Impact of the Health Gym Program on hospital admissions for stroke in the state of Pernambuco, Brazil
Bibliographic record
Abstract
This study aimed to evaluate the impact of the Health Gym Program (HGP) on hospital admissions for stroke in the state of Pernambuco, Brazil. This policy impact evaluation used a quasi-experimental approach consisting of a difference-in-differences estimator, weighted by propensity score matching to deal with potential confounding variables. The study comprised socioeconomic, demographic, and epidemiological data from official Brazilian databases from 2010 to 2019. The treatment group was composed of the 134 municipalities that implemented the HGP since 2011. The 51 municipalities that did not were allocated to the comparison group. The nearest neighbor algorithm (N5) was used to pair treatment and comparison group municipalities and create the weights to evaluate the average treatment effect on the treated (ATT) in the difference-in-differences estimator.
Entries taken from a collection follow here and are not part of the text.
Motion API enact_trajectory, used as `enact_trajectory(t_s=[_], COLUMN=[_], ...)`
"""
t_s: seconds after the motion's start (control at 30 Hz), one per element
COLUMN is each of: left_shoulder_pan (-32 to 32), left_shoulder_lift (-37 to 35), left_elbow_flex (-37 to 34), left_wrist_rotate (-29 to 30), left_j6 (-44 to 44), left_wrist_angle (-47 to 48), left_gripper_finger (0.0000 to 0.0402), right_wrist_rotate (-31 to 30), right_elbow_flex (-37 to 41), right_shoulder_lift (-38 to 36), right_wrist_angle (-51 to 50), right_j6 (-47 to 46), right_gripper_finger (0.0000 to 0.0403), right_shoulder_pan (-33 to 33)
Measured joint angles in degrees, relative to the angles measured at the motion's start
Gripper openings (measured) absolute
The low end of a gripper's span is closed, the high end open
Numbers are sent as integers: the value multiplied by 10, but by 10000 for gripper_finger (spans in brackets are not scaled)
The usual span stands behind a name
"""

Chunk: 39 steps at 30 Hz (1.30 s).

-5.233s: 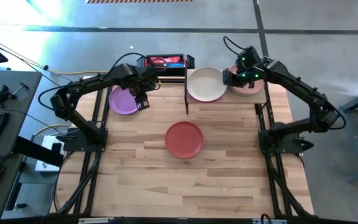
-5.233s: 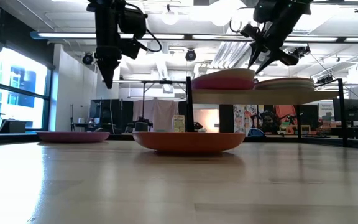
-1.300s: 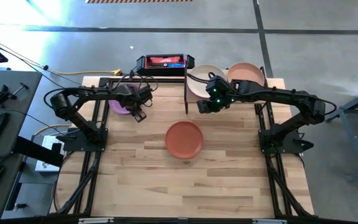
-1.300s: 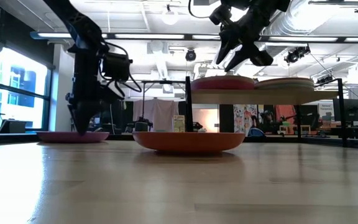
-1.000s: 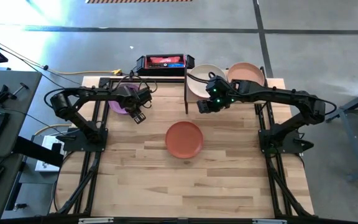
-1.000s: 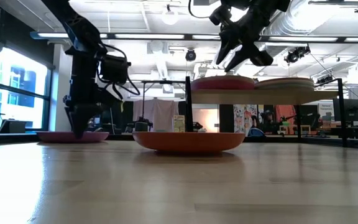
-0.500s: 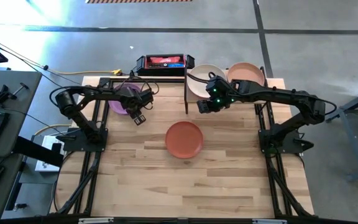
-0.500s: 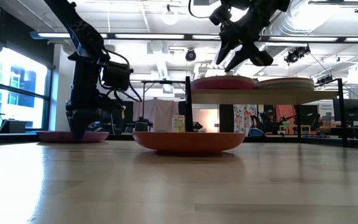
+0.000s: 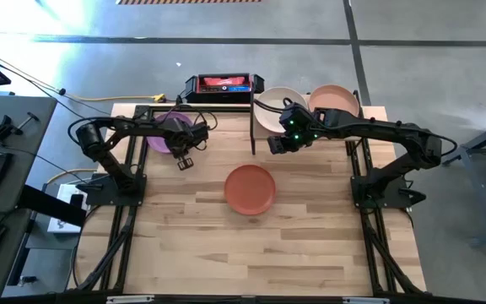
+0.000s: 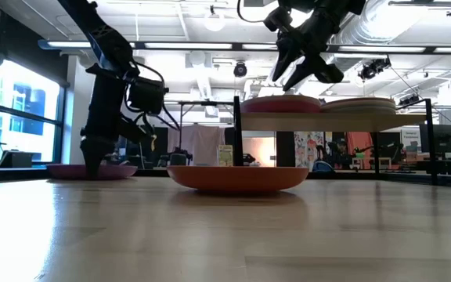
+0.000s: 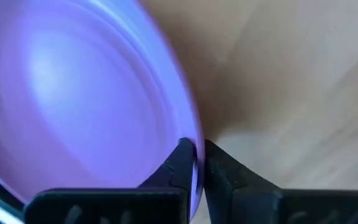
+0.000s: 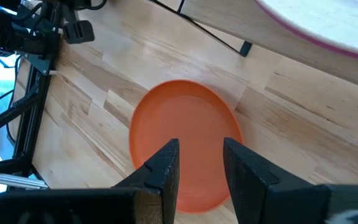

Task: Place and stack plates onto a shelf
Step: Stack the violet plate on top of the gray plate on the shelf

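Note:
A purple plate (image 9: pixel 160 140) lies flat on the table at the far left, and my left gripper (image 9: pixel 179 150) is shut on its rim; the low view shows that gripper (image 10: pixel 92 163) reaching down to the plate (image 10: pixel 114 171). A terracotta plate (image 9: pixel 250 188) rests at the table's middle. The shelf (image 10: pixel 319 122) stands at the far right and carries a cream plate (image 9: pixel 278 108) and a peach plate (image 9: pixel 334 100). My right gripper (image 12: pixel 201 163) hovers open by the shelf's near left corner, above and beyond the terracotta plate (image 12: pixel 185 143). My left gripper pinches the purple plate's rim (image 11: pixel 197 163) between its two fingers, one finger (image 11: pixel 183 157) on the plate's inner side and the other outside. The fingers come from above, pointing down. The plate lies on the table.
A black and red box (image 9: pixel 222 83) sits at the table's far edge, left of the shelf. The shelf's black post (image 9: pixel 252 127) stands between the two grippers. The near half of the slatted tabletop (image 9: pixel 251 253) is bare wood.
My left gripper has shut on the purple plate's rim and shifted slightly toward the table's left edge. The plate stays on the table.

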State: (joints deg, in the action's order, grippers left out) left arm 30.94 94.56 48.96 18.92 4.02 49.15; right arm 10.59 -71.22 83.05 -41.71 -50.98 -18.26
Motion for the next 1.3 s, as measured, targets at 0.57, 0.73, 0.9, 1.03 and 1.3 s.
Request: enact_trajectory(t_s=[0.57, 0.73, 0.9, 1.03, 1.3], left_shoulder_pan=[-29, -29, -29, -29, -31], left_shoulder_lift=[-42, -89, -143, -179, -220], left_elbow_flex=[79, 94, 112, 133, 170], left_wrist_rotate=[45, 85, 102, 103, 103], left_j6=[129, 183, 254, 313, 451], left_wrist_angle=[75, 74, 69, 67, 44], left_gripper_finger=[3, 3, 3, 3, 3], right_wrist_rotate=[-13, -1, 37, 46, 47], right_elbow_flex=[0, 0, 0, 0, 0], right_shoulder_lift=[0, 0, 0, 0, 0], right_wrist_angle=[16, 96, 203, 261, 380], right_j6=[20, 19, 26, 35, 54], right_gripper_finger=[103, 103, 103, 103, 103], right_shoulder_pan=[-27, -43, -58, -67, -85])
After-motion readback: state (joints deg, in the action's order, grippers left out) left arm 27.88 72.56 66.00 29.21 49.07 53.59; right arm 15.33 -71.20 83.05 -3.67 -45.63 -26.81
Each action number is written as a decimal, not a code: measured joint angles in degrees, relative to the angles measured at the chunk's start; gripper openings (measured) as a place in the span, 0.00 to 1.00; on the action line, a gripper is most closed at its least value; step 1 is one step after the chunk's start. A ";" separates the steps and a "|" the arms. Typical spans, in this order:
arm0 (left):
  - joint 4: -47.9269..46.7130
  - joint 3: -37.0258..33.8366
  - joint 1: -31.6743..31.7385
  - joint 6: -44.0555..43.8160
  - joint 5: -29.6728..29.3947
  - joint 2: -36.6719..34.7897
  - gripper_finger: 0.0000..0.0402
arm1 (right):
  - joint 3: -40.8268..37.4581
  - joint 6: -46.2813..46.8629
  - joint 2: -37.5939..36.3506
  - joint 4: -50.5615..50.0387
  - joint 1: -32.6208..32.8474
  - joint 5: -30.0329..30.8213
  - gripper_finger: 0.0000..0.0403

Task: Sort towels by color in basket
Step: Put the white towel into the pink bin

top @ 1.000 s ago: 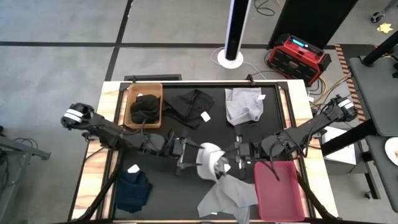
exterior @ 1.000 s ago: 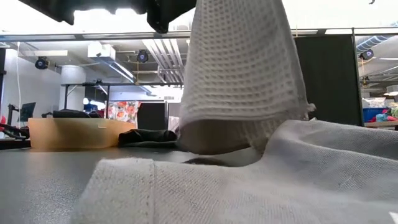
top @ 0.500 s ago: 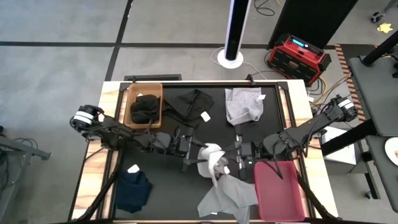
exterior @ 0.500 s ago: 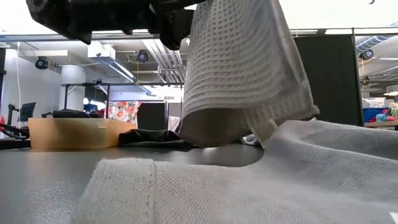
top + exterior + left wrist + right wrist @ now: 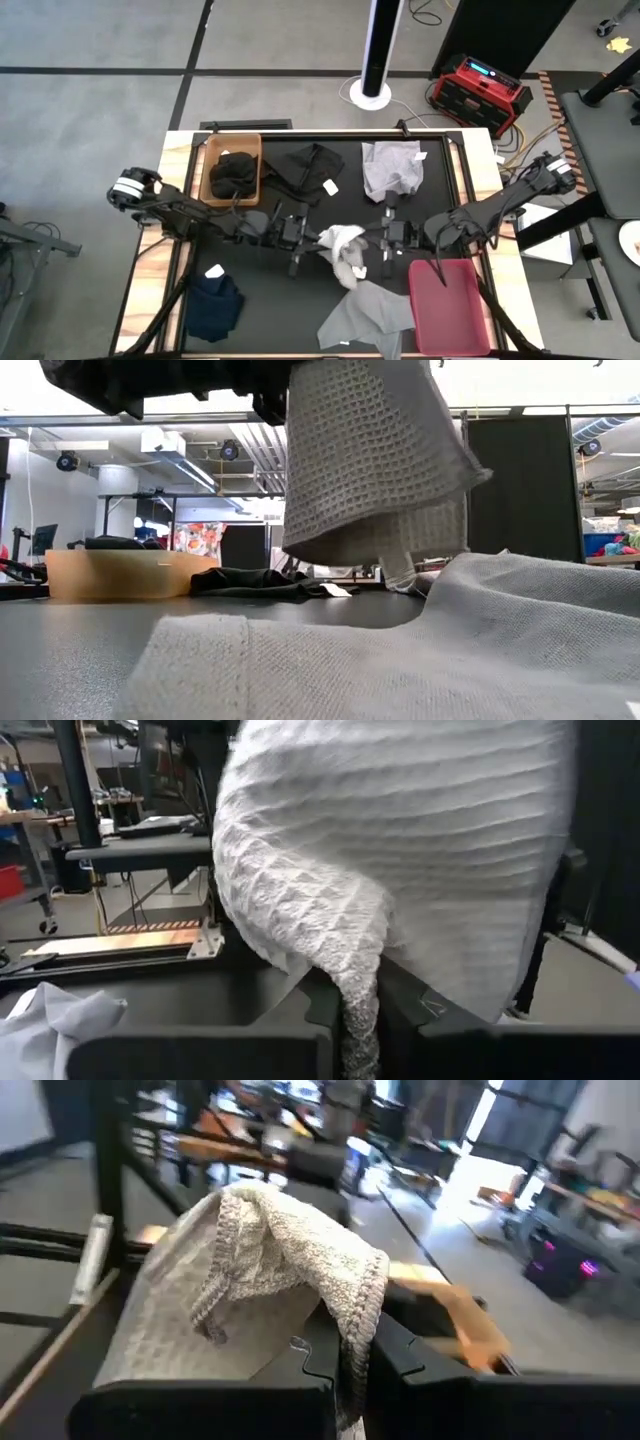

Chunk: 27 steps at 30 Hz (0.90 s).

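White towel (image 5: 343,246) hangs mid-table; our left gripper (image 5: 318,240) at its 9 o'clock and right gripper (image 5: 380,243) at 3 both pinch it tight. Next we carry it to a basket.

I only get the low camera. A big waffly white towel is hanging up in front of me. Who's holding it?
Observer: Both arms. From above, the left end effector and the right end effector each pinch the white towel over the table's middle.
Operator: What's inside that tan thing far back?
Observer: That's the tan basket. A black towel lies in it.
Operator: Any other basket?
Observer: Yes, a red basket by the right arm, beside the grey towel.
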 joint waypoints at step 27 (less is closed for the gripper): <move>-21.51 -0.29 -0.91 -7.95 -24.15 -13.41 0.01 | 0.89 27.47 -5.13 -27.41 1.76 10.99 0.65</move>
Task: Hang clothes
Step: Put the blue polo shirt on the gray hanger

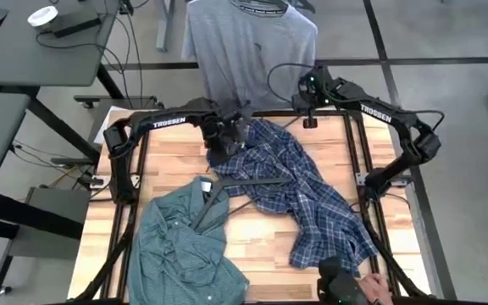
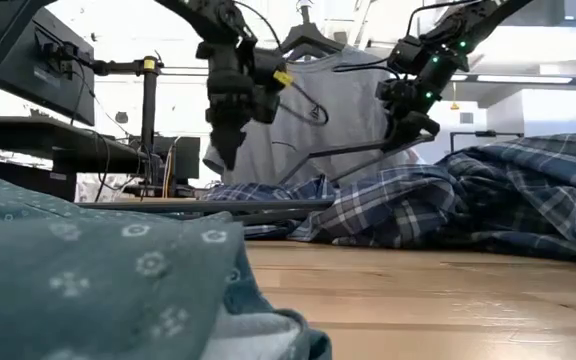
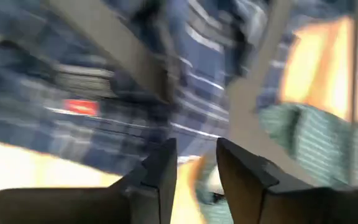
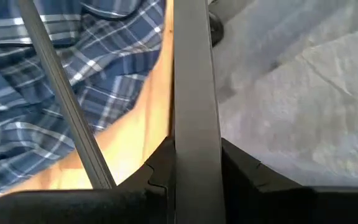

In 2010, 2,771 people were hospitalized for stroke (0.51% of all hospitalizations) and in 2019, 11,542 (2%). Municipalities that implemented the HGP had 18.37% fewer hospitalizations than their counterparts in the comparison group. The program's impact in reducing hospitalization rates was incrementally greater among men (ATT: -0.1932) and those aged 71 to 80 years (ATT: -0.1911). All results were statistically significant at the 5% level. The HGP reduced hospitalization for stroke in several population groups, but primarily in those whose underlying prevalence of stroke is highest, reinforcing the importance of public investments in health promotion policies designed to encourage lifestyle changes.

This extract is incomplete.